Luego, Fenibalon fue creciendo como institución al frente del doctor Alfonso Valle, pese a no contar con el aval de la Federación Internacional, pero sí con el respaldo del Instituto Nicaragüense de Deportes (IND), representante del Gobierno.

Esos mismos que se rasgaron las vestiduras, celebraron la “elección” de César Fornos al frente de Fenibalon (organización que rechazaron en un inicio), el pasado 7 de marzo, y se olvidaron de respaldar una Fenibal que cuenta con el aval internacional y del Comité Olímpico Nicaragüense.

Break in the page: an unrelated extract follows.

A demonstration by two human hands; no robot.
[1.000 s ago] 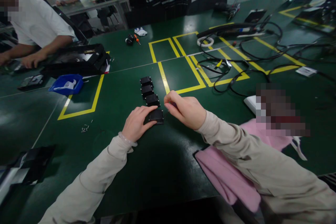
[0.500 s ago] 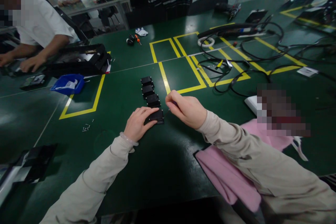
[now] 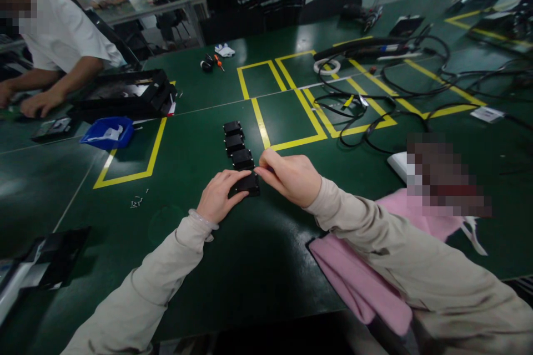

Pero el diputado sandinista Mario Valle no se iba a quedar de brazos cruzados. Fue uno de los creadores de Fenibalon, y ante la decisión de su primo Alfonso Valle, de respaldar a Fornos, analizó a fondo los estatutos de la Fenibalon, cumplió con todos los requisitos de ley y fue electo, por un mínimo de organizaciones, como presidente por dos años.

La legalidad respalda a Mario Valle, aunque muchos cuestionan su moral. Pero es inevitable ante las deficiencias de otros, asume la dirección de una Fenibalon que ayudó a formar, mientras mira cómo muchos ahora se rasgan las vestiduras, en las redes sociales.